Characterisation is the name given to any way in which the writer helps the reader to see what a particular character is like. It is achieved in a number of different ways. For example, an author might simply engage in direct characterisation where they tell the reader what a character is like. It might be more indirect, where a character is developed through what the character says and does. It can also be revealed through what others say and think about a certain character, to list a few.
Clearly there are many examples of characterisation in Phase 5 of this powerful novel, and just looking at the first chapter in Phase 5, Chapter 35, which is where Tess reveals to Angel about her rape, note how the following excerpt helps the reader to understand the characters of Tess and Angel more clearly:
These and other of his words were nothing but the perfunctory babble of the surface while the depths remained paralyzed.

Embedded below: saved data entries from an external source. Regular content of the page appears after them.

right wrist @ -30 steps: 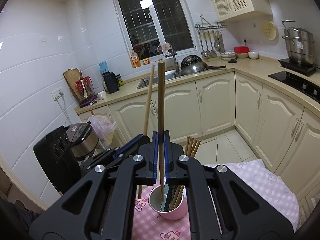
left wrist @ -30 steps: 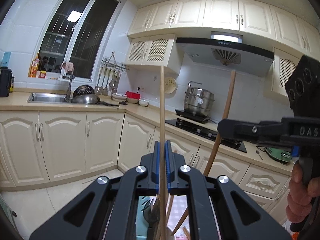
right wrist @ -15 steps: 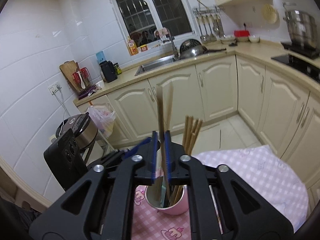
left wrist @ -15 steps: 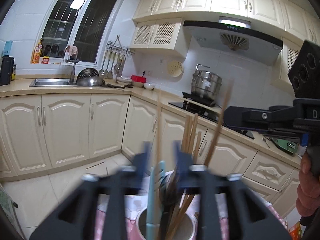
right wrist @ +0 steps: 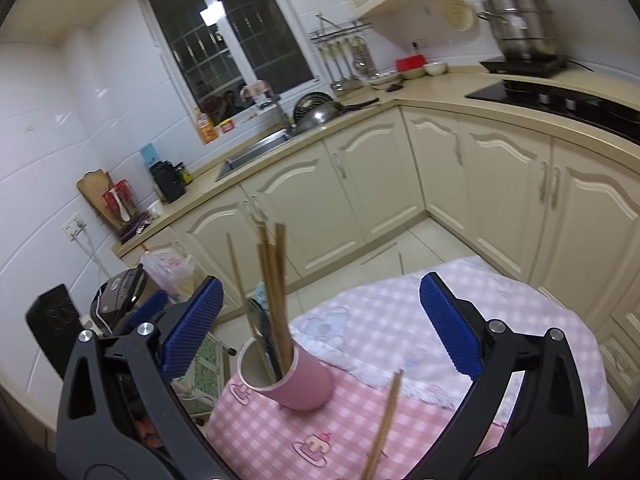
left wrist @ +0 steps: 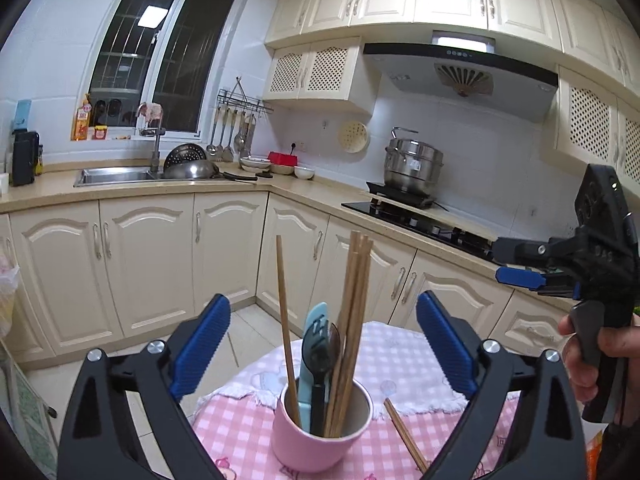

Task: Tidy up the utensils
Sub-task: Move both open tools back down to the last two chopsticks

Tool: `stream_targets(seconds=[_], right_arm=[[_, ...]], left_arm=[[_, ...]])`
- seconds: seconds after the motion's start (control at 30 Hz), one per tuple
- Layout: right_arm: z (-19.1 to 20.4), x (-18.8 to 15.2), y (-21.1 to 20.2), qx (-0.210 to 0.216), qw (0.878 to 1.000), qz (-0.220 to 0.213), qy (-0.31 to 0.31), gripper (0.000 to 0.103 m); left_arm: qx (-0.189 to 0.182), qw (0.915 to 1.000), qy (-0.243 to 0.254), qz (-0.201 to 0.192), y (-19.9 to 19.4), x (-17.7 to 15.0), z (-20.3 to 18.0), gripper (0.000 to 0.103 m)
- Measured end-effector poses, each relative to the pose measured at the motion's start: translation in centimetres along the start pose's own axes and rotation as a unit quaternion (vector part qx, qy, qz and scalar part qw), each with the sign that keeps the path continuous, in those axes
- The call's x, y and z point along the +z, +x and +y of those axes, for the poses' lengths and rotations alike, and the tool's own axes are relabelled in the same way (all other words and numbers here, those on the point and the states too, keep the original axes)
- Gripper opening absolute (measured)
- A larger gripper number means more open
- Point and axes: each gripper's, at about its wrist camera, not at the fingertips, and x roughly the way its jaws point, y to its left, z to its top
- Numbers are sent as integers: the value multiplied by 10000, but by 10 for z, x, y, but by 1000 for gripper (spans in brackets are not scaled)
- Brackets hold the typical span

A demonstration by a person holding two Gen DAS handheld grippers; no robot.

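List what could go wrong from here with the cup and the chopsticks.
1. The loose chopstick lies on the tablecloth outside the pink cup; it may roll off.
2. The cup is crowded with tall, leaning utensils; a nudge from the opening, empty left gripper or right gripper might tip it.

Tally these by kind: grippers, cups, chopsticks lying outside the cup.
Grippers: 2, left gripper and right gripper, jaws opening, gripping nothing
Pink cup: 1
Chopstick lying on the tablecloth: 1
Total: 4
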Motion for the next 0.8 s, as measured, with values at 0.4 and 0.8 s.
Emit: stream_targets(seconds=[0.4,0.8], right_arm=[[-34,-42,-17,-465,9980,331,276,97],[-52,-82,-25,-754,9945,627,374,97]], left_arm=[[93,9989,250,373,-23,-8,-30,93],[86,9974,416,577,-30,-19,-50,93]])
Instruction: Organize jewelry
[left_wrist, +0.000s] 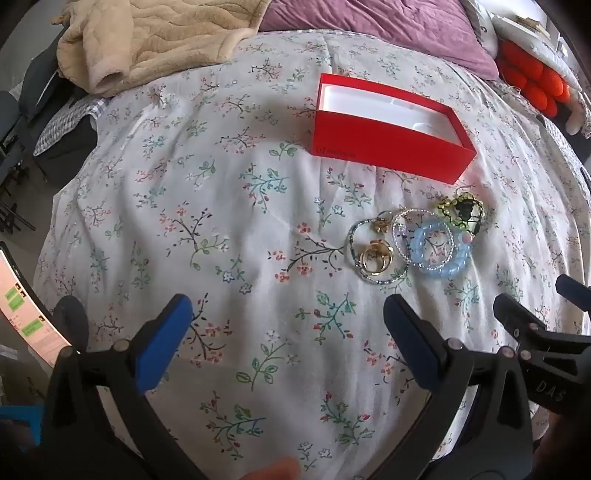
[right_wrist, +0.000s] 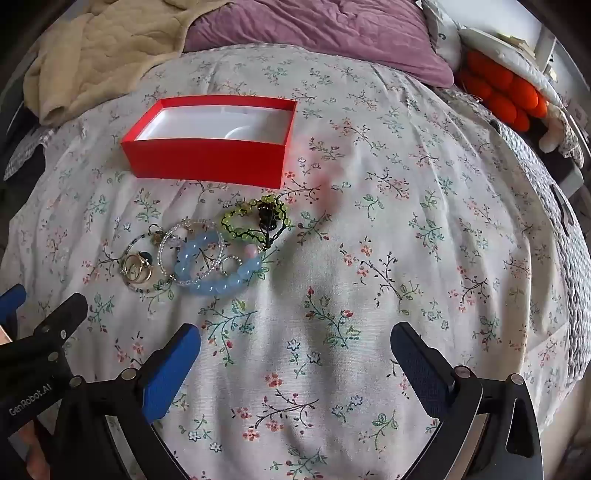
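Note:
An open red box (left_wrist: 388, 151) (right_wrist: 207, 158) with a white lining sits on the floral bedspread (left_wrist: 221, 221) (right_wrist: 406, 258). Just in front of it lies a small heap of jewelry: a light-blue bead bracelet (left_wrist: 441, 254) (right_wrist: 221, 273), a yellow-green bead bracelet (left_wrist: 460, 210) (right_wrist: 255, 218), clear bead strands and gold rings (left_wrist: 375, 258) (right_wrist: 136, 271). My left gripper (left_wrist: 288, 314) hovers open, short of the heap and to its left. My right gripper (right_wrist: 295, 345) hovers open, short of the heap and to its right. Nothing sits between either pair of fingers.
A beige blanket (left_wrist: 147, 40) (right_wrist: 103, 48) and a purple pillow (left_wrist: 388, 22) (right_wrist: 314, 33) lie at the head of the bed. An orange knobbly cushion (left_wrist: 532, 81) (right_wrist: 506, 96) is at the far right. A lit screen (left_wrist: 26, 317) shows at the left edge.

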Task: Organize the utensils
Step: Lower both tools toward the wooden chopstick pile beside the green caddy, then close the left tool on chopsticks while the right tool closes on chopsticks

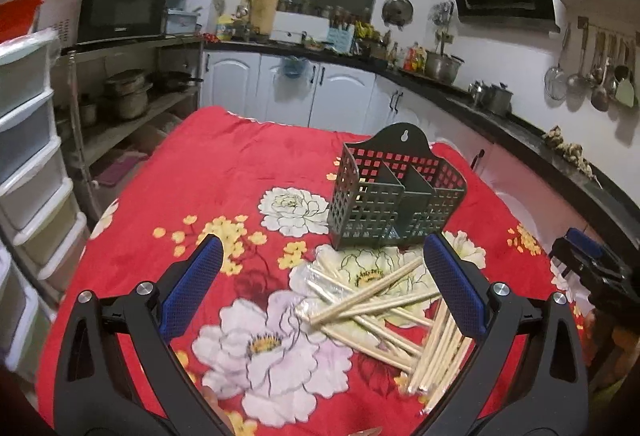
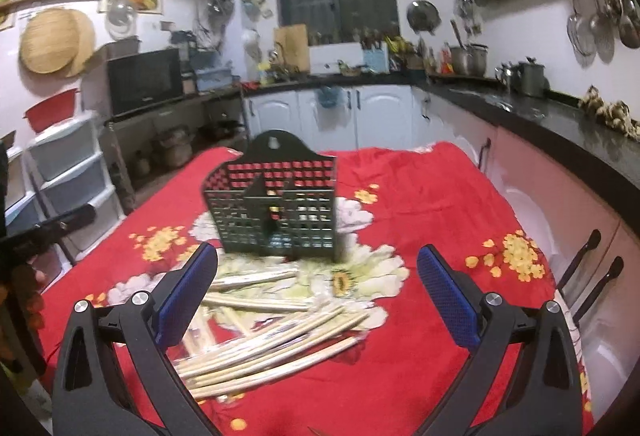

He turned away, and bent over a chair. Tess followed him to the middle of the room where he was, and stood there staring at him with eyes that did not weep. Presently she slid down upon her knees beside his foot, and from this position she crouched in a heap.
The way that his "depths" are described as being "paralysed" strongly suggests the way in which his notions of purity will become a barrier in his relationship with Tess because of this new knowledge. The distance that suddenly rises up between them becomes more tangible as he physically moves away from her, "turning away." Tess's actions in "sliding down" into a kneeling position as his feet shows the power relationship between them and her desperate fear of being rejected by the man she loves because of something she had little control over when she was younger. It is clear that this is an excellent example of characterisation, as it helps us to understand both Tess and Angel better, and also the relationship between them.